Dataset excerpts section start

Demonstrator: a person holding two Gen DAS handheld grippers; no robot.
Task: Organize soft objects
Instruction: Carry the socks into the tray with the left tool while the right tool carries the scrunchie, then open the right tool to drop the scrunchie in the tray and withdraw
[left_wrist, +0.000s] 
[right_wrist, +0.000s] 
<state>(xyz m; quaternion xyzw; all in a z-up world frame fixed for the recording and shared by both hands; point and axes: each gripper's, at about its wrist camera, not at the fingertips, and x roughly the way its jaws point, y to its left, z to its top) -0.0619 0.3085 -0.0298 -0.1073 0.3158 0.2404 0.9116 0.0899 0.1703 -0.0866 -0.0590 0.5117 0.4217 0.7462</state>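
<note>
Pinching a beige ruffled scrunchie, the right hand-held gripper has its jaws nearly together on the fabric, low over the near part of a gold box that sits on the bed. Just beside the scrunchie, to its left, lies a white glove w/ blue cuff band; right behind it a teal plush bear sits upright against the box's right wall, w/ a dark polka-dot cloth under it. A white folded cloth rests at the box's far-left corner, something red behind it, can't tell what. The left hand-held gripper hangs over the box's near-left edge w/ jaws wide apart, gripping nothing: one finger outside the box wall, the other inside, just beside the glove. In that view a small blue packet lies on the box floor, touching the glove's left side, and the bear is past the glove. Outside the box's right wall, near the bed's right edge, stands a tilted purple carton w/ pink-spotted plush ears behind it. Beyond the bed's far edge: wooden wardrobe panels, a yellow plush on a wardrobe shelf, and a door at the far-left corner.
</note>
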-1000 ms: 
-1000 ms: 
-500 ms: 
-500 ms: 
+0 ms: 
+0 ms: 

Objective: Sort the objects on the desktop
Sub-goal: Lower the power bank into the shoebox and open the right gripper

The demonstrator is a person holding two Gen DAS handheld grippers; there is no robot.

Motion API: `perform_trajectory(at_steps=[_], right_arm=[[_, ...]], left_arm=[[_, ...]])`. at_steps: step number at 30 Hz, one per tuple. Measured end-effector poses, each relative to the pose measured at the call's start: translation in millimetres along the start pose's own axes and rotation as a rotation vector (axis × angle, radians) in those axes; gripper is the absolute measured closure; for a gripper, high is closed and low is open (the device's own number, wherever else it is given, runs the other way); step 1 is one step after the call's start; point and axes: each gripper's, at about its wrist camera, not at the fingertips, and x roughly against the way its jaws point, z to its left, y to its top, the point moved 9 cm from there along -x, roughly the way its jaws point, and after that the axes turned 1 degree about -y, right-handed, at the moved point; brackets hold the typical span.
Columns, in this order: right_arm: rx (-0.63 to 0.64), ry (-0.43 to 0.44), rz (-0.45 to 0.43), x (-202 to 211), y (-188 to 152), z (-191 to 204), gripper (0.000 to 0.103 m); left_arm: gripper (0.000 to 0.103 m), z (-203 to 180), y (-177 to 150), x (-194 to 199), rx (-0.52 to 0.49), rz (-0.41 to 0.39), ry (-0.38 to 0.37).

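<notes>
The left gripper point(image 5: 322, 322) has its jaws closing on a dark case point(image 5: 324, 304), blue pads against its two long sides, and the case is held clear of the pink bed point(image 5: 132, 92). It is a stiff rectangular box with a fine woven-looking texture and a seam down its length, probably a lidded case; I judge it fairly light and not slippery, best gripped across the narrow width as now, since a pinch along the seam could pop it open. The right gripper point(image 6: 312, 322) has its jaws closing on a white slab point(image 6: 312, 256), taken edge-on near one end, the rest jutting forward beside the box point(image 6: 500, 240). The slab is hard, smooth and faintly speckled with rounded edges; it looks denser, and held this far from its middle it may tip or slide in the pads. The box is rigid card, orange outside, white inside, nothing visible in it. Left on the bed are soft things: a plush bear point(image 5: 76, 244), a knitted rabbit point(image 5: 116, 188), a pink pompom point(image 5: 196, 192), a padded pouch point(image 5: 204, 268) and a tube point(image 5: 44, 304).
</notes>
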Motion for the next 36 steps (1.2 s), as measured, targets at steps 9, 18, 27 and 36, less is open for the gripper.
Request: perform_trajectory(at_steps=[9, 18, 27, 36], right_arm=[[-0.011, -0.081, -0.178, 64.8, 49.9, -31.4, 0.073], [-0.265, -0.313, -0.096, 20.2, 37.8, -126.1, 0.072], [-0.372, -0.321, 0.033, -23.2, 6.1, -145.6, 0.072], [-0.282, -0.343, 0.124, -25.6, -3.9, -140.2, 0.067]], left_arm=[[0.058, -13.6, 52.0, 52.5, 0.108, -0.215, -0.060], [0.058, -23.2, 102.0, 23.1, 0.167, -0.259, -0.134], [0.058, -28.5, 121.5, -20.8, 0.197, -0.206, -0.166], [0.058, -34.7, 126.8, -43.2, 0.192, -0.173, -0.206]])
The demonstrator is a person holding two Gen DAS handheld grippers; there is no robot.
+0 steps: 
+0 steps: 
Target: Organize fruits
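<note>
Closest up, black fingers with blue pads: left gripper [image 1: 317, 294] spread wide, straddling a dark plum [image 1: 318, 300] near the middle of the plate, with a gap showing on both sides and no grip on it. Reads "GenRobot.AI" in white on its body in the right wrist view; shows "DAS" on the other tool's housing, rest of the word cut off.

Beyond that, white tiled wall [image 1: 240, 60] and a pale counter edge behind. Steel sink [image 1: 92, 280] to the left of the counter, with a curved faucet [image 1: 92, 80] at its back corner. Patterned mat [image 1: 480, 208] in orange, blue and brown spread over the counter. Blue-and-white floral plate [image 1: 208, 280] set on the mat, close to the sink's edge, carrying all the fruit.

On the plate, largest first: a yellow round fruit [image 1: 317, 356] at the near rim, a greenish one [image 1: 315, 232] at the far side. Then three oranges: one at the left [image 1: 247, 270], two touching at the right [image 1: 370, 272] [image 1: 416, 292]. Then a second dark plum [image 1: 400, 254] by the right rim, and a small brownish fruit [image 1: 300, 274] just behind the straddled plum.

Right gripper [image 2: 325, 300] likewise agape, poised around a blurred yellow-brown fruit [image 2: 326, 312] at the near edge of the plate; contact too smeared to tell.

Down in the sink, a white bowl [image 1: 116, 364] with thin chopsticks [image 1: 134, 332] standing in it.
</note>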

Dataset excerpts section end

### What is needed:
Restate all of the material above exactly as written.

### Expected output:
Demonstrator: a person holding two Gen DAS handheld grippers; no robot.
Task: Organize soft objects
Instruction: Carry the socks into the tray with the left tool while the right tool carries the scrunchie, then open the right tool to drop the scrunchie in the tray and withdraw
[left_wrist, +0.000s] 
[right_wrist, +0.000s] 
<state>(xyz m; quaternion xyzw; all in a z-up world frame fixed for the recording and shared by both hands; point and axes: each gripper's, at about its wrist camera, not at the fingertips, and x roughly the way its jaws point, y to its left, z to its top) -0.0619 0.3085 -0.0298 -0.1073 0.3158 0.2404 0.9116 0.0899 0.1703 -0.0866 -0.0590 0.5117 0.4217 0.7462</state>
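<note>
Pinching a beige ruffled scrunchie, the right hand-held gripper has its jaws nearly together on the fabric, low over the near part of a gold box that sits on the bed. Just beside the scrunchie, to its left, lies a white glove w/ blue cuff band; right behind it a teal plush bear sits upright against the box's right wall, w/ a dark polka-dot cloth under it. A white folded cloth rests at the box's far-left corner, something red behind it, can't tell what. The left hand-held gripper hangs over the box's near-left edge w/ jaws wide apart, gripping nothing: one finger outside the box wall, the other inside, just beside the glove. In that view a small blue packet lies on the box floor, touching the glove's left side, and the bear is past the glove. Outside the box's right wall, near the bed's right edge, stands a tilted purple carton w/ pink-spotted plush ears behind it. Beyond the bed's far edge: wooden wardrobe panels, a yellow plush on a wardrobe shelf, and a door at the far-left corner.
</note>
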-1000 ms: 
-1000 ms: 
-500 ms: 
-500 ms: 
+0 ms: 
+0 ms: 

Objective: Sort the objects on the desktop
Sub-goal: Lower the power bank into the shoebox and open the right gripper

The demonstrator is a person holding two Gen DAS handheld grippers; there is no robot.

Motion API: `perform_trajectory(at_steps=[_], right_arm=[[_, ...]], left_arm=[[_, ...]])`. at_steps: step number at 30 Hz, one per tuple. Measured end-effector poses, each relative to the pose measured at the call's start: translation in millimetres along the start pose's own axes and rotation as a rotation vector (axis × angle, radians) in those axes; gripper is the absolute measured closure; for a gripper, high is closed and low is open (the device's own number, wherever else it is given, runs the other way); step 1 is one step after the call's start; point and axes: each gripper's, at about its wrist camera, not at the fingertips, and x roughly against the way its jaws point, z to its left, y to its top, the point moved 9 cm from there along -x, roughly the way its jaws point, and after that the axes turned 1 degree about -y, right-handed, at the moved point; brackets hold the typical span.
Columns, in this order: right_arm: rx (-0.63 to 0.64), ry (-0.43 to 0.44), rz (-0.45 to 0.43), x (-202 to 211), y (-188 to 152), z (-191 to 204), gripper (0.000 to 0.103 m); left_arm: gripper (0.000 to 0.103 m), z (-203 to 180), y (-177 to 150), x (-194 to 199), rx (-0.52 to 0.49), rz (-0.41 to 0.39), ry (-0.38 to 0.37).

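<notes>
The left gripper point(image 5: 322, 322) has its jaws closing on a dark case point(image 5: 324, 304), blue pads against its two long sides, and the case is held clear of the pink bed point(image 5: 132, 92). It is a stiff rectangular box with a fine woven-looking texture and a seam down its length, probably a lidded case; I judge it fairly light and not slippery, best gripped across the narrow width as now, since a pinch along the seam could pop it open. The right gripper point(image 6: 312, 322) has its jaws closing on a white slab point(image 6: 312, 256), taken edge-on near one end, the rest jutting forward beside the box point(image 6: 500, 240). The slab is hard, smooth and faintly speckled with rounded edges; it looks denser, and held this far from its middle it may tip or slide in the pads. The box is rigid card, orange outside, white inside, nothing visible in it. Left on the bed are soft things: a plush bear point(image 5: 76, 244), a knitted rabbit point(image 5: 116, 188), a pink pompom point(image 5: 196, 192), a padded pouch point(image 5: 204, 268) and a tube point(image 5: 44, 304).
</notes>
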Motion for the next 36 steps (1.2 s), as measured, targets at steps 9, 18, 27 and 36, less is open for the gripper.
Request: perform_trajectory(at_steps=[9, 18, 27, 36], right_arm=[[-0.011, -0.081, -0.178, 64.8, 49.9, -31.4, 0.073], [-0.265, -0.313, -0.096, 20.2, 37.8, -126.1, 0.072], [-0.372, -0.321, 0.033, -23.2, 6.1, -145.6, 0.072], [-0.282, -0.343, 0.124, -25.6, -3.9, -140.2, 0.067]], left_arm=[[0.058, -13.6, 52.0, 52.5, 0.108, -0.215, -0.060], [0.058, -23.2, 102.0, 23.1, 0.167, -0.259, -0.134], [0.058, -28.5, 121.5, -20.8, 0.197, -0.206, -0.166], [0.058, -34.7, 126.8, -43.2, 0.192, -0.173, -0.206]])
The demonstrator is a person holding two Gen DAS handheld grippers; there is no robot.
+0 steps: 
+0 steps: 
Target: Organize fruits
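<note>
Closest up, black fingers with blue pads: left gripper [image 1: 317, 294] spread wide, straddling a dark plum [image 1: 318, 300] near the middle of the plate, with a gap showing on both sides and no grip on it. Reads "GenRobot.AI" in white on its body in the right wrist view; shows "DAS" on the other tool's housing, rest of the word cut off.

Beyond that, white tiled wall [image 1: 240, 60] and a pale counter edge behind. Steel sink [image 1: 92, 280] to the left of the counter, with a curved faucet [image 1: 92, 80] at its back corner. Patterned mat [image 1: 480, 208] in orange, blue and brown spread over the counter. Blue-and-white floral plate [image 1: 208, 280] set on the mat, close to the sink's edge, carrying all the fruit.

On the plate, largest first: a yellow round fruit [image 1: 317, 356] at the near rim, a greenish one [image 1: 315, 232] at the far side. Then three oranges: one at the left [image 1: 247, 270], two touching at the right [image 1: 370, 272] [image 1: 416, 292]. Then a second dark plum [image 1: 400, 254] by the right rim, and a small brownish fruit [image 1: 300, 274] just behind the straddled plum.

Right gripper [image 2: 325, 300] likewise agape, poised around a blurred yellow-brown fruit [image 2: 326, 312] at the near edge of the plate; contact too smeared to tell.

Down in the sink, a white bowl [image 1: 116, 364] with thin chopsticks [image 1: 134, 332] standing in it.
</note>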

Nothing more remains for this exercise.